Nicely cold and sparse, although could have pushed it further
A young boy in need of money for his mother's medicine, turns to an overly friendly man who is offering a job as a mule. With the man helping the boy with water, a flare gun in case of trouble, and of course a key of cocaine, the boy is sent to cross the fence into the US.
This short film doesn't have the best title if you speak Spanish and I do rather wish I had not Google translated it before watching since it sort of hints at the content of the film a film it is better to come into cold. The film stutters a little at the start as it rushes to set up the background, not really giving the viewer much time to buy into the family, or how quickly the situation unfolds as it does. Once it is over this though it strips down even more, to leave us with very little but the journey and the risks. This continues until a good ending that acts as a summary of the reality of the cartels moving the drugs. It is a sobering film in that regard and if anything I would have liked it more stripped down and bare in its honest brutality.

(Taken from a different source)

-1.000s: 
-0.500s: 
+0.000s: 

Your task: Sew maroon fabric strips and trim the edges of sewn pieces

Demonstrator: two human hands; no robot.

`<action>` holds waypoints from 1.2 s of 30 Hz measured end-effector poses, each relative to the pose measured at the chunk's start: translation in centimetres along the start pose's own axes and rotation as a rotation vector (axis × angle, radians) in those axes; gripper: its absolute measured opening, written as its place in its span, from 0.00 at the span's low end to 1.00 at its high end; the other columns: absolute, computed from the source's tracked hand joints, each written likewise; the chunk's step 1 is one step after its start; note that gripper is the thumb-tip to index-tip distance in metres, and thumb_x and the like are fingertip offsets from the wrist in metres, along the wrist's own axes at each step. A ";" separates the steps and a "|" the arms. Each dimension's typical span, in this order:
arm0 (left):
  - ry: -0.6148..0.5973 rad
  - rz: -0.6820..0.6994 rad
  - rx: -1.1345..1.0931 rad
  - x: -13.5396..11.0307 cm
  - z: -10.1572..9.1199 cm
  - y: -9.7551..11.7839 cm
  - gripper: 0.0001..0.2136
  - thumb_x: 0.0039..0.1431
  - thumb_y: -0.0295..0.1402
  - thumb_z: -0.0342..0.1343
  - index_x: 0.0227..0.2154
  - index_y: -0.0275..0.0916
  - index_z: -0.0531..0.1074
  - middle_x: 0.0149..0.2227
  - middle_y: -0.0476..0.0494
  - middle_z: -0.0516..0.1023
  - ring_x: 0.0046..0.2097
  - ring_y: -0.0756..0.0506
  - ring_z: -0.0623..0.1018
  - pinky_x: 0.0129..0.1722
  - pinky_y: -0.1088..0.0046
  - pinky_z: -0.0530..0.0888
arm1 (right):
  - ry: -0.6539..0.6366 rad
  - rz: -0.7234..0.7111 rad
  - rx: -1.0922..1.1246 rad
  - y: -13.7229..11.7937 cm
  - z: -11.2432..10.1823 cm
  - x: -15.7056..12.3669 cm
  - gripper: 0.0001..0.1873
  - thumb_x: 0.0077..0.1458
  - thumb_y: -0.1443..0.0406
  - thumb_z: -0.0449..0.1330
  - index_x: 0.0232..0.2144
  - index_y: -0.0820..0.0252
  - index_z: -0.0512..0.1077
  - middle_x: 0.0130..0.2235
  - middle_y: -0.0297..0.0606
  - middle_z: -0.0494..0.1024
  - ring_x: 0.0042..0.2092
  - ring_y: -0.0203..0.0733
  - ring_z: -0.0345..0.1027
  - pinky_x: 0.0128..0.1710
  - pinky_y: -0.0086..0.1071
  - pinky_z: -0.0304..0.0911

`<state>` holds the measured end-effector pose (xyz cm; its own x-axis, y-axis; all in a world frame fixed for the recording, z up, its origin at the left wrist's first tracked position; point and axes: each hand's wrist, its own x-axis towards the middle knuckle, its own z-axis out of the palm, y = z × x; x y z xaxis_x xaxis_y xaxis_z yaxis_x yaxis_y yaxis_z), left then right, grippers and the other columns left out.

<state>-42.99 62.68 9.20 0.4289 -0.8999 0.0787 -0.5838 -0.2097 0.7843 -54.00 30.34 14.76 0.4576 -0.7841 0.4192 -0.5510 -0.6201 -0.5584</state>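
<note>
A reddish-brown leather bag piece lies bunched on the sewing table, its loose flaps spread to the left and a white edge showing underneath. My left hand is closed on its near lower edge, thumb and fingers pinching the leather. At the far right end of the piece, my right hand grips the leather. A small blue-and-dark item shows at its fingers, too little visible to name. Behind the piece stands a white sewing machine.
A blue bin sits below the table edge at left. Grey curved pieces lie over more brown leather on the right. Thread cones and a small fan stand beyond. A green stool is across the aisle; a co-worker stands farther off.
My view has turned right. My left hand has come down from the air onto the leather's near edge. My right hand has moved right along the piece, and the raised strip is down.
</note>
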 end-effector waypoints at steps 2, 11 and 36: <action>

It is technically well made, with good emptiness in the main film, and a nice contrast between life one side of the border and the other not the most subtle perhaps as it cuts across, but effective nonetheless. The performances are not the strongest; sadly Manny himself is a bit of a blank, but maybe this everyman innocence is part of the casting decision to have? I do think it could have pushed harder on the nerves and the heart by being colder and more clinical, however even as it is, it is effective.